### Exercise instructions
Reproduce the whole of the data exactly.

+++++

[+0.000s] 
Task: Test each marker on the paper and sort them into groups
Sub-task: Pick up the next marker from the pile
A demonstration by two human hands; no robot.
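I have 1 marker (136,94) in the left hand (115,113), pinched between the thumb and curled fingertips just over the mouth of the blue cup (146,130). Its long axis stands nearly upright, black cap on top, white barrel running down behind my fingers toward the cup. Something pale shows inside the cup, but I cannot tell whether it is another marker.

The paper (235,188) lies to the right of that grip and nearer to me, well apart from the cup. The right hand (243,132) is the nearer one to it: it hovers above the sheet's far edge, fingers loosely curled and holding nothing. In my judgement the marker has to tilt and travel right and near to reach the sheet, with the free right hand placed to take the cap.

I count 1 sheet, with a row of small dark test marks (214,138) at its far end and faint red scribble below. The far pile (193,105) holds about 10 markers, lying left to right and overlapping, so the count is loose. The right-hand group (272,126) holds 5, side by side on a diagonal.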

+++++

### Response
[+0.000s] 
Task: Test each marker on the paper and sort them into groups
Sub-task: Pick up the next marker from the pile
A demonstration by two human hands; no robot.
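I have 1 marker (136,94) in the left hand (115,113), pinched between the thumb and curled fingertips just over the mouth of the blue cup (146,130). Its long axis stands nearly upright, black cap on top, white barrel running down behind my fingers toward the cup. Something pale shows inside the cup, but I cannot tell whether it is another marker.

The paper (235,188) lies to the right of that grip and nearer to me, well apart from the cup. The right hand (243,132) is the nearer one to it: it hovers above the sheet's far edge, fingers loosely curled and holding nothing. In my judgement the marker has to tilt and travel right and near to reach the sheet, with the free right hand placed to take the cap.

I count 1 sheet, with a row of small dark test marks (214,138) at its far end and faint red scribble below. The far pile (193,105) holds about 10 markers, lying left to right and overlapping, so the count is loose. The right-hand group (272,126) holds 5, side by side on a diagonal.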

The output returned above is complete.